Потому-то его мечтой и стала меритократия. Мир, где управляют достойные. Мир, где каждый человек имеет шанс выделиться, доказать, что он заслуживает власти, заслуживает шанс сконструировать лучшее будущее для человечества.
Ленро мечтал о таком мире. Когда-то о том же мечтали основатели Аббертона. Кое-что у них получилось, но (с точки зрения Ленро) не до конца (3, «Аббертон»):
«Однако, хоть стать кузней „новых людей“ Аббертону не удалось, выдающихся людей Академия исторгала из своего чрева исправно. Её выпускники действительно составили некую политическую, культурную и бизнес-элиту Земли. Пусть они и не справились с изначальной мессианской задачей – возможно, проблема была не в Академии, а в задаче?»

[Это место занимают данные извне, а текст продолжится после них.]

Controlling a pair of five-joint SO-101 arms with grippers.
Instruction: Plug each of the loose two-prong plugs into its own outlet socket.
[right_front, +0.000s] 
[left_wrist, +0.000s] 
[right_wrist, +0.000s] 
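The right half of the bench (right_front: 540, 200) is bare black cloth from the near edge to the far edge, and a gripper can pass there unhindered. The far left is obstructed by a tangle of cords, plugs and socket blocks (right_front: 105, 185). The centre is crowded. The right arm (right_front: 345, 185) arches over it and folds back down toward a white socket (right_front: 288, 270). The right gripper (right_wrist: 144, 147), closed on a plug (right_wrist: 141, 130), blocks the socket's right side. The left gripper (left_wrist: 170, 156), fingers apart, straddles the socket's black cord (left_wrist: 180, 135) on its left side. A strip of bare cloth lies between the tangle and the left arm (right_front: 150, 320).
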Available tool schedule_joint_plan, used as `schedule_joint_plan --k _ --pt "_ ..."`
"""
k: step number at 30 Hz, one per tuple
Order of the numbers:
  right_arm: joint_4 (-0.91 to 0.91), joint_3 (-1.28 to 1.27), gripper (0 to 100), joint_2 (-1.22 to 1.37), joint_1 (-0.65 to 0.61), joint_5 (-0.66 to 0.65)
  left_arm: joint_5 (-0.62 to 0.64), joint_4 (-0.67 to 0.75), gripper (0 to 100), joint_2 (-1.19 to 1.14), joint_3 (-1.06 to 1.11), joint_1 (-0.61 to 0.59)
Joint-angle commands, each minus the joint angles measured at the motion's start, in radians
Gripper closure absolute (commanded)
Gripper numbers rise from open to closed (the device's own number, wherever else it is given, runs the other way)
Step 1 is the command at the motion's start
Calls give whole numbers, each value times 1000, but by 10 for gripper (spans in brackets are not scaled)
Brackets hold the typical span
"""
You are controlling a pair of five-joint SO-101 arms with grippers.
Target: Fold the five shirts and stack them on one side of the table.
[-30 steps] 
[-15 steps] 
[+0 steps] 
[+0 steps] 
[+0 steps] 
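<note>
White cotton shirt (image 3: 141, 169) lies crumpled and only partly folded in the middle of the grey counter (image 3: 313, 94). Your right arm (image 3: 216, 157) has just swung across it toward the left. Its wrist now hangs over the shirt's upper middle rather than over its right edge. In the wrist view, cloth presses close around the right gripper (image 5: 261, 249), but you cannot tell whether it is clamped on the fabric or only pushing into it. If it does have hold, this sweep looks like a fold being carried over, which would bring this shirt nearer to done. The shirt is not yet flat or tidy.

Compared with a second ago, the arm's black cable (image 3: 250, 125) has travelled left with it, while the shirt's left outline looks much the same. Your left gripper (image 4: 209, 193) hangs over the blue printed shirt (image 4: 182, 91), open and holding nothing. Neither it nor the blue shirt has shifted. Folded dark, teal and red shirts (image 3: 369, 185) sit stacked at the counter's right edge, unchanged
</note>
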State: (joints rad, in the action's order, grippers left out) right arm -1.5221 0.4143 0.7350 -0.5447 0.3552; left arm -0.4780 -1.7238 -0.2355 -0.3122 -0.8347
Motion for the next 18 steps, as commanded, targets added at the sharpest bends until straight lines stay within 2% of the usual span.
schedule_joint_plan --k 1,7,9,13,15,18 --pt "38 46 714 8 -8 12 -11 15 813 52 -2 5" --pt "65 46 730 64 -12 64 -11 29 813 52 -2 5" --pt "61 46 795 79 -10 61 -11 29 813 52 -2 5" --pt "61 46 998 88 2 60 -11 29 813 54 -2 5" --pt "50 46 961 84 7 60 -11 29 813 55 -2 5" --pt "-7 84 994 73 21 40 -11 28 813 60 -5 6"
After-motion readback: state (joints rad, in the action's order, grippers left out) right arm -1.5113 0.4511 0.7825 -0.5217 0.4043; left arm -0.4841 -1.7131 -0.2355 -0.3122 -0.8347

Проблема в задаче. Её поставили «ветхозаветные политиканы», думая, что выпускники Аббертона смогут привести человечество «в мир без войн, государств и насилия, в справедливый единый мир, где международная политика исчезнет и уступит место всеобщим законам и глобальному парламенту, а армия превратится в полицию. Люди больше не будут тратить время на распри друг с другом, а займутся наукой и творчеством. И полетят ракеты к далёким звёздам, и Марс превратится в цветущий сад, а Галактика – в обретённый Эдем».
Да, он иронизирует, но это ирония-защита. Не уверена, что в таком мире он бы почувствовал себя в своей тарелке, но вот приближая человечество к такому миру – да, тут он был как дома.
А теперь вернёмся к Шанхаю и к «боингу» моего отца, где Авельц спас Мирхоффа и не дал моему отцу совершить переворот. Предал, скажем так, своего друга, предал по идейным соображениям, но предал. Он считает, он совершил верный поступок, – допустим, я не осуждаю и не поддерживаю, я размышляю. Верный поступок – но вот Уинстон Уэллс отправлен в лечебницу в Норвегии и обезврежен, Мирхофф ушёл, пришёл Вильк, Шанхай разрушен, Организация в панике, и мир не стал ни на йоту лучше.